This exercise asks for every line of the material that contains the word "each".
----- DATA SHOWN
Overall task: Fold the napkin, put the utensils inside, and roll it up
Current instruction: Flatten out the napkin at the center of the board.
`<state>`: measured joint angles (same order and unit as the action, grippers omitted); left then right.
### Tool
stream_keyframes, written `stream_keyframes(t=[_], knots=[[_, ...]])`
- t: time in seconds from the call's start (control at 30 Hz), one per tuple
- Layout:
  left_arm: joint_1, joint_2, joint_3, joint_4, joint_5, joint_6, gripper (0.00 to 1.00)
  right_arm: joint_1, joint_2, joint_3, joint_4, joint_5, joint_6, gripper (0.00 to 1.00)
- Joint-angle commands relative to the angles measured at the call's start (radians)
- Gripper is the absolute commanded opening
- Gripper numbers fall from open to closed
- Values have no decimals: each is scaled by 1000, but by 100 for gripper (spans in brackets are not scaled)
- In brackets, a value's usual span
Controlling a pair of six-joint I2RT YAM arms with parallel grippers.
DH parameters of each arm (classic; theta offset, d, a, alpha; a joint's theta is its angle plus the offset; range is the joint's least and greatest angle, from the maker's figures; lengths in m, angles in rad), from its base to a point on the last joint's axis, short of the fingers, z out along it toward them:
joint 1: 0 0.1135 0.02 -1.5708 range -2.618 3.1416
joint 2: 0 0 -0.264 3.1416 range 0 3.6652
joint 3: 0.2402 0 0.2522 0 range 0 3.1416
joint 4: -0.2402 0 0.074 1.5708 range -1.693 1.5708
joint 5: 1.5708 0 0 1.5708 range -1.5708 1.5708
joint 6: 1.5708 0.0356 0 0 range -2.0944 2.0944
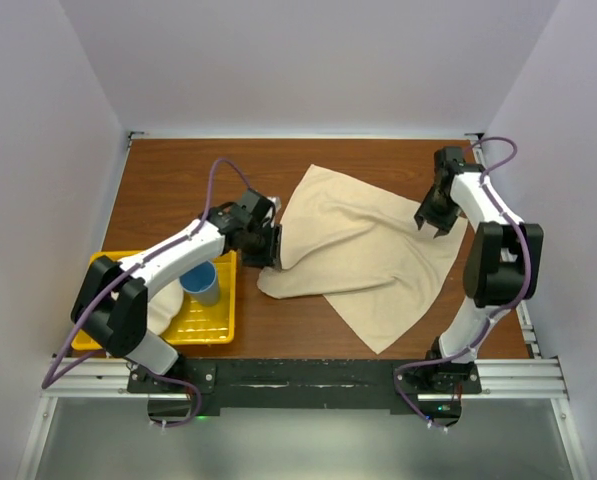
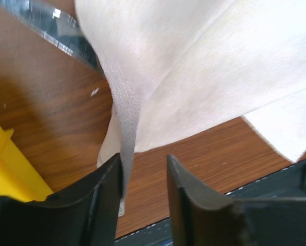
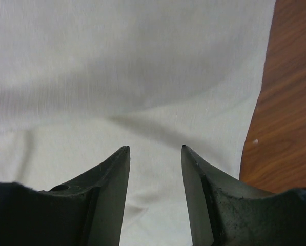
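The beige napkin lies rumpled and partly doubled over on the brown table. My left gripper is at its left edge. In the left wrist view the jaws stand apart, and a hanging fold of the napkin rests against the left finger. A silver knife lies on the table with one end under the cloth. My right gripper hovers open over the napkin's upper right part. Nothing is between its fingers, and the napkin spreads below them.
A yellow tray sits at the near left with a blue cup in it; its corner shows beside my left fingers. White walls close in the table on three sides. Bare wood lies right of the napkin.
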<state>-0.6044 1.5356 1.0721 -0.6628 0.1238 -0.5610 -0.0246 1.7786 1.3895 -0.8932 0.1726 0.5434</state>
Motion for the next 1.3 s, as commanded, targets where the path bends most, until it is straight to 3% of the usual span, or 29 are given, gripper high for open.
stream_keyframes(t=[0.0,0.2,0.3,0.4,0.53,0.8,1.27], knots=[[0,-34,161,55,5,52,51,-40,88,140,22,83,4,48],[2,32,308,74,-35,26,52,-75,188,213,16,149,-5,48],[2,18,307,88,-93,10,52,-81,214,207,31,145,9,48],[3,44,290,161,-66,23,52,-81,246,207,48,157,13,48],[3,223,409,166,-9,42,31,-83,269,214,63,156,13,48],[11,470,613,135,-87,72,30,-83,295,226,57,102,39,48],[95,669,581,284,8,-56,27,-83,421,336,22,99,75,48]])
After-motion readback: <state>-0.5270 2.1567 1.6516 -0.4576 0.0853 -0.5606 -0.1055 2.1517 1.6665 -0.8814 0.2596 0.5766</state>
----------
**REPLY TO THE EXERCISE:**
- Values have no decimals: each is scaled by 1000, but by 100 for gripper (spans in brackets are not scaled)
DH parameters of each arm (classic; theta offset, d, a, alpha; a joint's theta is its angle plus the offset; range is the joint's least and greatest angle, from the maker's figures; lengths in m, angles in rad), from its base to a point on the last joint's axis, short of the fingers, z out along it toward them:

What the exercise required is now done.